Characterization of Lateral Amorphous Selenium Photodetectors for Low-Photon and VUV Detection at Cryogenic Temperatures
M. Rooks, S. Abbaszadeh, J. Asaadi, V. A. Chirayath, M. Febbraro, M. Á. García-Peris, E. Gramellini, K. Hellier, B. Sudarsan, I. Tzoka
TL;DR
This work investigates lateral amorphous selenium photodetectors as cryogenic, VUV-sensitive devices suitable for scalable integration in pixelated liquid-argon TPCs. Using interdigitated-electrode devices with a blocking layer, the authors characterize performance across cryogenic temperatures (87–93 K) under low and high photon flux, and directly test sensitivity to 130 nm VUV light.
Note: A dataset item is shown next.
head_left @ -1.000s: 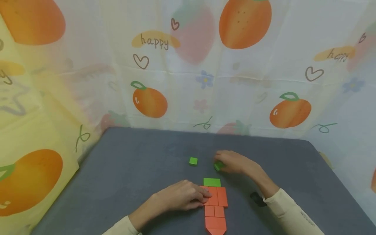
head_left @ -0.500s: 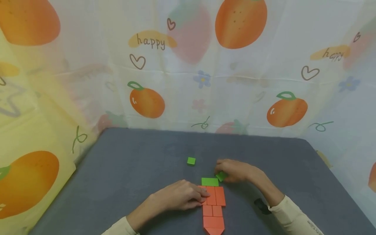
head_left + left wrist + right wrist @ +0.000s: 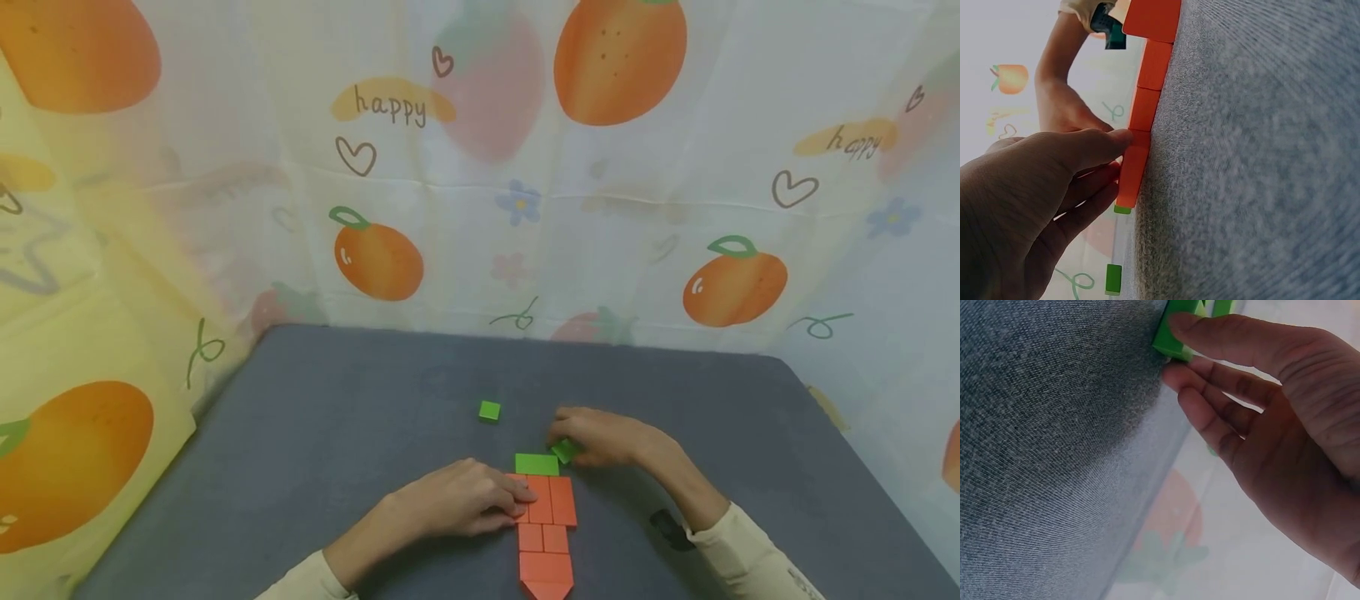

They demonstrate reliable single-shot detection in the low-photon regime, observe linear-to-avalanche transitions at cryogenic temperatures, and confirm direct VUV detection, with tellurium-doped variants showing earlier avalanche onset and higher gain but reduced quantum efficiency. The results indicate a viable path toward high-field, low-noise, VUV-capable photodetection in large-area TPC readouts, with material tuning (a-Se vs a-SeTe) offering routes to optimized performance.
Abstract
The performance of amorphous selenium (a-Se) as a cryogenic photodetector material is evaluated through a series of experiments using laterally structured devices operated in a custom optical test stand. These studies investigate the response of a-Se detectors to low-photon fluxes at high electric fields near avalanche conditions, the linearity of the photoconductive response over a wide dynamic range and the direct detection of narrowband 130 nm vacuum ultraviolet (VUV) illumination. At 87 K, matched-filter analysis shows reliable single-shot detection with efficiencies greater than or equal to 80 percent and area under the curve (AUC) greater than or equal to 0.85 using as few as approximately 6800 incident 401 nm photons, corresponding to approximately 3400 photons within field-active regions after accounting for geometric constraints. Measurements are performed at cryogenic temperatures using calibrated photon fluxes derived from a silicon photomultiplier reference and a characterized optical filter stack. Additional experiments using a tellurium-doped a-Se (a-SeTe) device explore the material's behavior under identical test conditions and demonstrate that avalanche is achievable in a-SeTe at cryogenic temperatures. The results demonstrate reproducible low-noise operation, VUV sensitivity and field-dependent gain behavior in a lateral a-Se architecture, representing the first reported observation of avalanche multiplication in laterally structured a-Se and a-SeTe devices at cryogenic temperatures. These findings support the potential integration of laterally structured a-Se devices into next-generation pixelated liquid-argon time projection chambers (TPCs) requiring scalable, high-field-compatible photon detection systems.